You can have your opinions, but your lies are never going to work, because some of us really have seen these things with our own eyes, and your lies are never going to beat real actual experience and first hand knowledge.
I'm sure you did. So how much was the loaf of bread and milk? And why is mock chicken popular in Northern Canada. By the way, what's the difference between beaver tails and beaver tails?
And you miss the part of light bulbs being manufactored in factories, that usually have strict environmental rules and closed production cycles with now waste ...
And how much of what component is made in the west these days? I can't tell if you're ignorant, or simply ignorant of the general supply chain when something is made. Pull apart that LED bulb next to you. Let me know when you get finished reading "made in china" on everything from the PCB to the IC to the LED array strip. You may need to look up individual part numbers based off stamping if it's not a strip and instead individual LED's soldiered in.
When you get done, go look up the places in China where they were made. Then look up the assembly point(s). Because here's what you'll see. 90% of the components and pre-manufacturing not made in the west with those environmental rules and closed production cycles on waste. The final assembly, such as taking the fully assmbled PCB with components on board and enclosing them into a shell and socketing surface? Maybe in the west. Bonus points if you test the soldier and instead of finding tin, you find 50/50 lead/tin despite the no Pb label.
And that's still far longer than a standard incandescent,
Standard incandescent, well lets see. I've got a few left that are rated for 40,000 hours and aren't heavy-duty rated. Let's not forget either that the modern CFL and LED bulbs are far more sensitive to voltages then an incandescent as well, note your place from the transformer. Then calculate your drop-off and MTBF for the internal components. Incandescents are easy, if it's +5-10(120v), they last 10% less. -5-10v it's 10% longer. They're also not susceptible to line noise issues, which also cause component failures in electronics. If you live anywhere that's had it's grid updated in the last 10 years you'll probably start seeing more line noise, you can thank those shit-core transformer windings from China.
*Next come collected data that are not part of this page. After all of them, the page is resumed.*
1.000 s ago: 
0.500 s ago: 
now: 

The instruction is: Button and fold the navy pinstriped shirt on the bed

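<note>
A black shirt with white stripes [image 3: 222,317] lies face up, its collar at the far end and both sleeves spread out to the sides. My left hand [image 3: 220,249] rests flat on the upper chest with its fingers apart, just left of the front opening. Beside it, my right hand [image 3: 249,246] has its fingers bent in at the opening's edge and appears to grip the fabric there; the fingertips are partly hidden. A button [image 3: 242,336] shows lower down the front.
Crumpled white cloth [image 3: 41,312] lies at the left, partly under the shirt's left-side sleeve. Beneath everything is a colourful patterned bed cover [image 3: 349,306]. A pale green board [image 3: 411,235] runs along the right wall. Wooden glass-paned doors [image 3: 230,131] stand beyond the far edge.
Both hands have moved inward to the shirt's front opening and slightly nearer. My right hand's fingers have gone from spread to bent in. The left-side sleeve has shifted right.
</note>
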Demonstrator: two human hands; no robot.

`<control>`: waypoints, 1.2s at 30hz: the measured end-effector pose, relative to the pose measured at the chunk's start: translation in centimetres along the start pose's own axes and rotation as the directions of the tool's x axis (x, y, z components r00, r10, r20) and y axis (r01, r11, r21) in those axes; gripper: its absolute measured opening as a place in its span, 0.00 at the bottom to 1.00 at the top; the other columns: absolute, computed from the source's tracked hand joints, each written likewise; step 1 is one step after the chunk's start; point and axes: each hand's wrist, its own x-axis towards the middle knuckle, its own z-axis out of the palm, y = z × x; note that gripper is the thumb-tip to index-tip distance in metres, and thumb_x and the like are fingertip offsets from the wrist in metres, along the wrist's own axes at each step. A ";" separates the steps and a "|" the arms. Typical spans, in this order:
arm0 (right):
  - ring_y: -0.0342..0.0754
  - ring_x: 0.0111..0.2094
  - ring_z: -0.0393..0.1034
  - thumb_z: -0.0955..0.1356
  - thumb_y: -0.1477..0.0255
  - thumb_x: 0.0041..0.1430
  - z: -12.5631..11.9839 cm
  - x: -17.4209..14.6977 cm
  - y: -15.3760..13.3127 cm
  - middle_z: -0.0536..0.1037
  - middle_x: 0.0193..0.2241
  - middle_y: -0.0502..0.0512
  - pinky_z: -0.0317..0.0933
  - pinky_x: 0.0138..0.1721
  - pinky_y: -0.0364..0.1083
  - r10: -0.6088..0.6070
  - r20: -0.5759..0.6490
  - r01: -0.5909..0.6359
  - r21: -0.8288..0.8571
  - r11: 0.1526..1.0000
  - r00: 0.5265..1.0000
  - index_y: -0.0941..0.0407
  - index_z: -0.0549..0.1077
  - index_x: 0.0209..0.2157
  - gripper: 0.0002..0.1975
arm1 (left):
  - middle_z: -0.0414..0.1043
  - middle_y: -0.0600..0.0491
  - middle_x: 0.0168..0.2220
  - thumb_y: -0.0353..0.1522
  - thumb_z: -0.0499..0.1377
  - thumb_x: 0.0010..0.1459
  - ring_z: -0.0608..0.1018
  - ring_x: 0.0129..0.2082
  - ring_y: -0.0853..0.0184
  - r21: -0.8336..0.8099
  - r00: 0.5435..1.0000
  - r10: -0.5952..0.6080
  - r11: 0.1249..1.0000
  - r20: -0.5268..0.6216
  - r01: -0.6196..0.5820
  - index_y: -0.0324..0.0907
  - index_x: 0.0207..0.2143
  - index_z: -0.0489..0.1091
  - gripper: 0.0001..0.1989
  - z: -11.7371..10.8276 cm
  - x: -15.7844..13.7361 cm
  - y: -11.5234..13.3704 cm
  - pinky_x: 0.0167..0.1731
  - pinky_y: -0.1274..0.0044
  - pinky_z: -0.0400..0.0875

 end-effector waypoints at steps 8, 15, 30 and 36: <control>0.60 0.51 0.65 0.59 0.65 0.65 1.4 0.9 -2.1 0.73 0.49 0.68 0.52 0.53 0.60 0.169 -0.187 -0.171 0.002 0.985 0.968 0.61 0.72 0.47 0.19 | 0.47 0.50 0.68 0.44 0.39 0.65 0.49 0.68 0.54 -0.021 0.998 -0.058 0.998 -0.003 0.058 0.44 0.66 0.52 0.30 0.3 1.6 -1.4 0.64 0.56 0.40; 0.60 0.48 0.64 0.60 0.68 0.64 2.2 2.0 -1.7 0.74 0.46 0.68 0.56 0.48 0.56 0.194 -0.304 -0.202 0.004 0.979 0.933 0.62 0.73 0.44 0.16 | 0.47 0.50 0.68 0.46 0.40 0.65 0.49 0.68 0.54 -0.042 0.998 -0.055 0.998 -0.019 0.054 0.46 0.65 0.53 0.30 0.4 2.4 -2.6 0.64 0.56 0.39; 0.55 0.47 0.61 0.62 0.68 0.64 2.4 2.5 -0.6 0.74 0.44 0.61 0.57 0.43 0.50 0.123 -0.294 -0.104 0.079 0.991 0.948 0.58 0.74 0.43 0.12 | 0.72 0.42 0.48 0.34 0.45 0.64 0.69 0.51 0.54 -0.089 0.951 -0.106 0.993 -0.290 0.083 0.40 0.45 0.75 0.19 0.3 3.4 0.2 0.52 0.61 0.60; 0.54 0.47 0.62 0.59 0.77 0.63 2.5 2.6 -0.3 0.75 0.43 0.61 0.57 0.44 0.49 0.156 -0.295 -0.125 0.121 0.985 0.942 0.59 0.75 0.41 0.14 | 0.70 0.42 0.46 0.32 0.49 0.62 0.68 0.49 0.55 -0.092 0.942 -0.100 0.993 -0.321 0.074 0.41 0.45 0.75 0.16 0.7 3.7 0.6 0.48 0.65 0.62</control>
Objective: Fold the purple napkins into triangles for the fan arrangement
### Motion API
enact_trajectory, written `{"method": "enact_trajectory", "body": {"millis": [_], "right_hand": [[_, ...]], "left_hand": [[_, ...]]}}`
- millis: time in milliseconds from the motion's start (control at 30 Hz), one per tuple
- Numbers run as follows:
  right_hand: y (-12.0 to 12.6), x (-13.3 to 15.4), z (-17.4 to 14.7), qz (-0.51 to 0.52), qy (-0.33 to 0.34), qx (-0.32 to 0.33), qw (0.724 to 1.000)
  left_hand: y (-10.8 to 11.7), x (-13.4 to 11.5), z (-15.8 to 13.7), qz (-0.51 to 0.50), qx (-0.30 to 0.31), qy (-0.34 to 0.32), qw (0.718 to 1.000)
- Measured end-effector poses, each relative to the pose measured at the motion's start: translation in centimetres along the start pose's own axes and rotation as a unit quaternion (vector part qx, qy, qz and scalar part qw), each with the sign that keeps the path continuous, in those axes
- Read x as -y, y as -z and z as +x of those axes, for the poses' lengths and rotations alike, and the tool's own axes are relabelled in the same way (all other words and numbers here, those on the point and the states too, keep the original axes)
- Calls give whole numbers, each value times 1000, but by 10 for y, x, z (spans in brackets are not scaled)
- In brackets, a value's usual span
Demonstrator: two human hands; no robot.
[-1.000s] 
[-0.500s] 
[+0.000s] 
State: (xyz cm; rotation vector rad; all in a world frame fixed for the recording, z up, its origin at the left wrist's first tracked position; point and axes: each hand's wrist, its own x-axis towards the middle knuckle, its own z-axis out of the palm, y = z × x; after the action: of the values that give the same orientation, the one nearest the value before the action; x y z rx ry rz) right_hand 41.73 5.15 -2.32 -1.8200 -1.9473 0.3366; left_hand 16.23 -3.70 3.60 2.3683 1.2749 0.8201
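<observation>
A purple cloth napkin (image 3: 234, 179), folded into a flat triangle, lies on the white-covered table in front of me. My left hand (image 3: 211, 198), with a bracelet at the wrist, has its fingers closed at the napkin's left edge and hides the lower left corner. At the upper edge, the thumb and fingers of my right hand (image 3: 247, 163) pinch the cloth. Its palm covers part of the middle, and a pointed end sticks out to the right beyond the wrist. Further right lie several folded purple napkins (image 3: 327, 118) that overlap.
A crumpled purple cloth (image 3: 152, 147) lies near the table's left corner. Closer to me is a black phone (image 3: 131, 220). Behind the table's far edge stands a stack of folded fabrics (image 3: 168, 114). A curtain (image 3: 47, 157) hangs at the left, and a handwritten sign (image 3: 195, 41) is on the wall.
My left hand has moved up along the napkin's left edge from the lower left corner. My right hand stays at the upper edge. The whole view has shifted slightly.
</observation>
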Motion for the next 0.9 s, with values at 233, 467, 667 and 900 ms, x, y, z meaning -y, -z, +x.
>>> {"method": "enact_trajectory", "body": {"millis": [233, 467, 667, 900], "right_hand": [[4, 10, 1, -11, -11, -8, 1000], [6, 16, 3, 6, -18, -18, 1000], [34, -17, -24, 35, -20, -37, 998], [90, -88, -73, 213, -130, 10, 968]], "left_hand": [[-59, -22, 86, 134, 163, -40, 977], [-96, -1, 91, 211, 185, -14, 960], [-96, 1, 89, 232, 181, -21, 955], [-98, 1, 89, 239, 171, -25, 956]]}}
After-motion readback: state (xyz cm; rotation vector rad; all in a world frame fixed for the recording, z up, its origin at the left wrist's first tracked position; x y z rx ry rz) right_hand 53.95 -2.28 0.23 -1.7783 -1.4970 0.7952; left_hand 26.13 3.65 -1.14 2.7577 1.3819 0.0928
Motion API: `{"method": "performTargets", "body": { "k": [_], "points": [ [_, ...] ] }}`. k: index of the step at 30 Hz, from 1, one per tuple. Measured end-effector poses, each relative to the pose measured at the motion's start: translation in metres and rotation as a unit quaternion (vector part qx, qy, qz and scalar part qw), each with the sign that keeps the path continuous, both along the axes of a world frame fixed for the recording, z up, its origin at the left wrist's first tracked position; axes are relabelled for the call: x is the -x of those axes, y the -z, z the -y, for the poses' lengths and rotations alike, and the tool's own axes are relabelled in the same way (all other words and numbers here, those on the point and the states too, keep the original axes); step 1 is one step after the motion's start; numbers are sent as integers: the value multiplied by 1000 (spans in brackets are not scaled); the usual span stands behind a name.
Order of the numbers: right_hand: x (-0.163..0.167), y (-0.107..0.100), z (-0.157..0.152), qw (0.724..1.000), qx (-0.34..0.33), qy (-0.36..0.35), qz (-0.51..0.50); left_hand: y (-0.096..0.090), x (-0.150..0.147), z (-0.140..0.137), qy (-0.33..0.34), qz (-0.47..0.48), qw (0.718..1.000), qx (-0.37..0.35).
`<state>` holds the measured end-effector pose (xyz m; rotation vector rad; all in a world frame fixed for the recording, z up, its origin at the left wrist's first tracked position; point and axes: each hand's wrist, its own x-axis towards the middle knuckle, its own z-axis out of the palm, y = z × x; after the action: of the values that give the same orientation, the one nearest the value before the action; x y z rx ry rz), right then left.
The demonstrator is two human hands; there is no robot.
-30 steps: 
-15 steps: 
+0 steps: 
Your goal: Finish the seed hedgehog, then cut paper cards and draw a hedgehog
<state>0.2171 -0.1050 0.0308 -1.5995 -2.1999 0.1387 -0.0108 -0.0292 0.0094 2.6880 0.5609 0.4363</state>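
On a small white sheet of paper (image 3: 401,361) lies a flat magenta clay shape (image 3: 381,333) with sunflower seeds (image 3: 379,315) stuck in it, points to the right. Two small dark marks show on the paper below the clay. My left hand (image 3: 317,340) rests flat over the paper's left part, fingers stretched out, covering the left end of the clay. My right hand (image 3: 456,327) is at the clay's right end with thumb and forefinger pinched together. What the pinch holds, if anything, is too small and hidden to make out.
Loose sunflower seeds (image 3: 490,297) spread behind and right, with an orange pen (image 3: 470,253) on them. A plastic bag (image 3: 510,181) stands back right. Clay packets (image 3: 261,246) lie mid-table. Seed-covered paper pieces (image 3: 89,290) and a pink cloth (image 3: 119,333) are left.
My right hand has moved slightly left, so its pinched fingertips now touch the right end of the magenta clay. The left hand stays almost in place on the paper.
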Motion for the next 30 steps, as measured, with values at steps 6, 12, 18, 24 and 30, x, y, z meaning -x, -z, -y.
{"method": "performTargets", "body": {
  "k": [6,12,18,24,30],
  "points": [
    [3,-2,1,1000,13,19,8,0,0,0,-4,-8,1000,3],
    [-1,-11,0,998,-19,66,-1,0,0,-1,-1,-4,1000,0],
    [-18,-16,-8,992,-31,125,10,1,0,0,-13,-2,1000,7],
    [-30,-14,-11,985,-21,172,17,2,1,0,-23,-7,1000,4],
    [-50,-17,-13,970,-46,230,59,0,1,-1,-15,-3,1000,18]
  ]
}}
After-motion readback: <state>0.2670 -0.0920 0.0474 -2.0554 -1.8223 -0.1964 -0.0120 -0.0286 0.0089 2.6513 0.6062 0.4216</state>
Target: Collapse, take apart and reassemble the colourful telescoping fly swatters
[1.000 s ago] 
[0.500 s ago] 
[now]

so your original post was nonsense, with a particular agenda not supported by evidence.
Nonsense? You mean what it says right off the box of the most popular brands. Not forgetting the environmental impact of the materials required to make it. On the other hand, a double coil tungsten element is simple to make and the element material itself was collected as slag-off from regular mining.
At that point, you basically have a chemical weapon... It's not hard to speculate how some ISIS type person could use it as such.
A bunch of intelligence agencies have already done a threat analysis on it, the declassified or non-restricted guesses are pretty nasty. Enough so that special warnings(in US, Canada and various EU countries) were issued a few years ago to watch for it.